Vacated order of criminal contempt. The County Court of Law #3 in Montgomery County, Texas found our client in criminal contempt of court for violating the geographical restriction in her SAPCR order after she moved her teen-aged son to Texas A&M University. The court ordered our client confined in jail for 130 days. Clouthier Law filed a Petition for Writ of Habeas Corpus alleging the SAPCR's terms were too ambiguous to be enforceable by contempt. Within hours of filing the writ, the court of appeals issued bond for our client’s immediate release from county jail. Then, the court of appeals agreed with our argument and granted the petition for writ of habeas corpus, discharging our client’s confinement.
United States of America v. Franklin Joseph Ryle, 778 Fed. Appx. 598, in the U.S. Court of Appeals for the Tenth Circuit (Opinion issued 2019).

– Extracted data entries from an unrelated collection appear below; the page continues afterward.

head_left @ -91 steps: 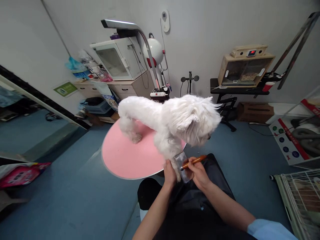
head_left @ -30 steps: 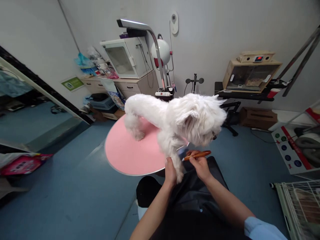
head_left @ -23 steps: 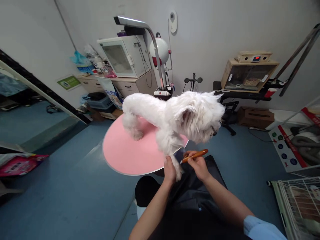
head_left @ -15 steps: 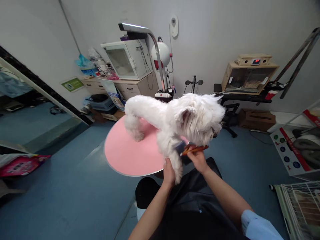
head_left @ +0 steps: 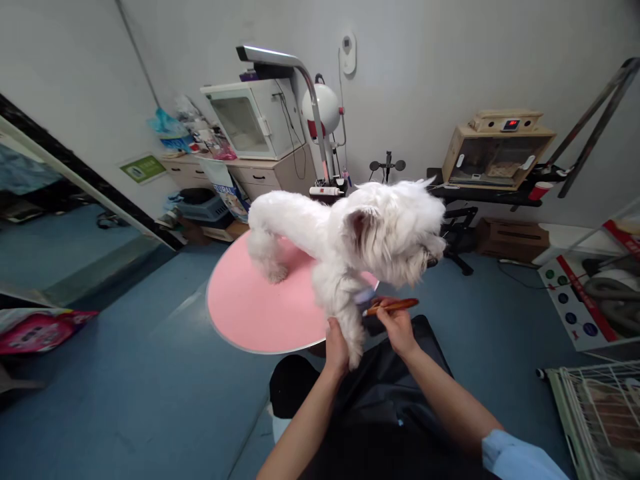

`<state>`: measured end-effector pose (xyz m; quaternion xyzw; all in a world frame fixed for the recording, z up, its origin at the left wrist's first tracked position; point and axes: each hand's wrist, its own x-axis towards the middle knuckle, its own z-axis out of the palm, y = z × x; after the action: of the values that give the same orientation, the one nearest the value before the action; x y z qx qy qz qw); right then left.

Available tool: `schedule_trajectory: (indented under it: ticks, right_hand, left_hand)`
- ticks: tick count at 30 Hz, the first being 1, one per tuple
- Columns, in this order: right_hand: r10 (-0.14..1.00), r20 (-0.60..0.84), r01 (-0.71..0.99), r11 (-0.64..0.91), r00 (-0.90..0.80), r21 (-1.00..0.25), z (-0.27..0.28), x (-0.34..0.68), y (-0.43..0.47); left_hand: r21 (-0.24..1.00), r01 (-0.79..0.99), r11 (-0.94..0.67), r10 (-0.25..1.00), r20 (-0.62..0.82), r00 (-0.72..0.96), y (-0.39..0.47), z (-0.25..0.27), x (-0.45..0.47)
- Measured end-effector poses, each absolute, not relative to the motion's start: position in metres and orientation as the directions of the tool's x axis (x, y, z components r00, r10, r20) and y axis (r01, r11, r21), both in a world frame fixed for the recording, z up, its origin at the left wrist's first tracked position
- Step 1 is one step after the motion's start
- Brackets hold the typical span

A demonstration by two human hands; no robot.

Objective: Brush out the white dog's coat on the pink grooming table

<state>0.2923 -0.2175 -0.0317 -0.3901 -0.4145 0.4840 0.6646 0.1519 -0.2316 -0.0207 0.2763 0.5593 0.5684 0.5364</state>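
A white fluffy dog (head_left: 295,217) stands on a round pink grooming table (head_left: 265,313), its head turned to the right. My left hand (head_left: 337,347) is closed around the lower part of the dog's front leg (head_left: 354,337), whose paw hangs past the table's near edge. In my right hand (head_left: 399,328) is a slicker brush (head_left: 403,304) with an orange-brown wooden handle. Its head, smeared by motion, is close beside the raised front leg, under the dog's chin. Whether the bristles touch the fur I cannot tell.
Behind the table rises a curved metal grooming arm (head_left: 315,100). A white cabinet (head_left: 280,123) stands on drawers at the back left. To the right are a wooden box (head_left: 455,157) on a black shelf and a wire cage (head_left: 595,407) on the blue floor.
The brush head has shifted and tilted slightly beside the leg, its handle now more level. The dog's head has lifted and turned a little further away. My left hand keeps its hold.
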Motion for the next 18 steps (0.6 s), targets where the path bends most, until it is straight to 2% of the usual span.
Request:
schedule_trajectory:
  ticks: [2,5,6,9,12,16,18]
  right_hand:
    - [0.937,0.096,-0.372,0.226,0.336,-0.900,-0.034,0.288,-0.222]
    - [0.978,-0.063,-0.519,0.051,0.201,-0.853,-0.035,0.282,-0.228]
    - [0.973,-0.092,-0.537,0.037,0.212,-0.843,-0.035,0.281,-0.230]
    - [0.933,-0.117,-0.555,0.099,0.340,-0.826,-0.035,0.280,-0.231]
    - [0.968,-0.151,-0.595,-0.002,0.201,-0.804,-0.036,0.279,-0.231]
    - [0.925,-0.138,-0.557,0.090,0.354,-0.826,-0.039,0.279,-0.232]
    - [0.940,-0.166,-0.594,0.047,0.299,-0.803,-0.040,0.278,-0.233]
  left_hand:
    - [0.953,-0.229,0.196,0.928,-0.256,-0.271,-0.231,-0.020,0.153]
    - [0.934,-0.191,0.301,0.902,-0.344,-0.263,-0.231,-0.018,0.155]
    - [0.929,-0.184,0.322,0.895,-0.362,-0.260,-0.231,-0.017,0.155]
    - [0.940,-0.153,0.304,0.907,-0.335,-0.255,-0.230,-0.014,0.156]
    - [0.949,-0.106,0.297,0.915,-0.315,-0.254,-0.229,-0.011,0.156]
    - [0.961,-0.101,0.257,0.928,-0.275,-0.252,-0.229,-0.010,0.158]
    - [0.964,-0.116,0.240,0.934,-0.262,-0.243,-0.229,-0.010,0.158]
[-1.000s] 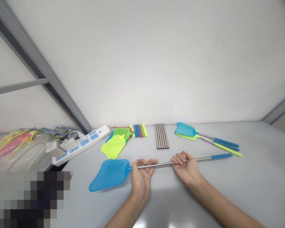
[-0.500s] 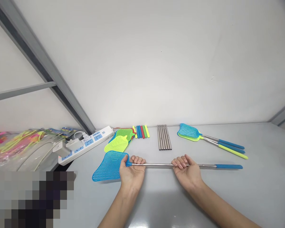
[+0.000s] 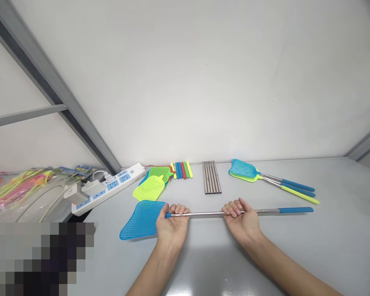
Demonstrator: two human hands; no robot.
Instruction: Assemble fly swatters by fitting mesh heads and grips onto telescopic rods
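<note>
A blue fly swatter [image 3: 143, 220] with a long metal telescopic rod is held crosswise above the grey table. My left hand [image 3: 173, 226], palm up, is closed around the rod right beside the mesh head. Farther along, my right hand [image 3: 242, 220] is closed on the rod, between its middle and the blue grip [image 3: 296, 210]. The grip itself sticks out freely to the right. Beyond the hands lies a row of metal tubes [image 3: 212, 177]. Finished-looking swatters with blue and yellow-green grips [image 3: 299, 193] rest at the back right.
Loose mesh heads [image 3: 149, 188] in yellow-green, green and blue overlap at the back left, with several coloured grips [image 3: 183, 170] beside them. A white power strip [image 3: 111, 187] with plugs lies farther left, near plastic-bagged colourful items [image 3: 24, 189]. A wall [image 3: 222, 82] closes off the table's back.
The swatter has tilted slightly: its head end sits a little lower and its grip end a little higher. Both hands keep their hold. The view has shifted slightly.
</note>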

Granted Certificate of Appealability, Vacated Conviction. Defendant pleaded guilty of one count of deprivation of rights and one count of using or carrying a firearm in relation to a crime of violence in 2009. After filing a federal section 2255 petition in 2017 arguing that his 60-month sentence for the gun crime was unconstitutional, the district court denied the petition and denied a certificate of appealability. After the denial, Counsel fought to amend the motion based on the Supreme Court's new decision in Sessions v. Dimaya, which found a similar statute unconstitutionally vague. The district court similarly denied defendant's motion and refused to issue a certificate of appealability. Counsel filed a Motion for Certificate of Appealability with the U.S. Court of Appeals for the 10th Circuit. Subsequently, the Federal court of appeals granted the Certificate of Appealability and vacated our client’s 60-month sentence for the gun crime. Since he had served his sentence for the underlying conviction, our client was immediately released from incarceration and reunited with his family.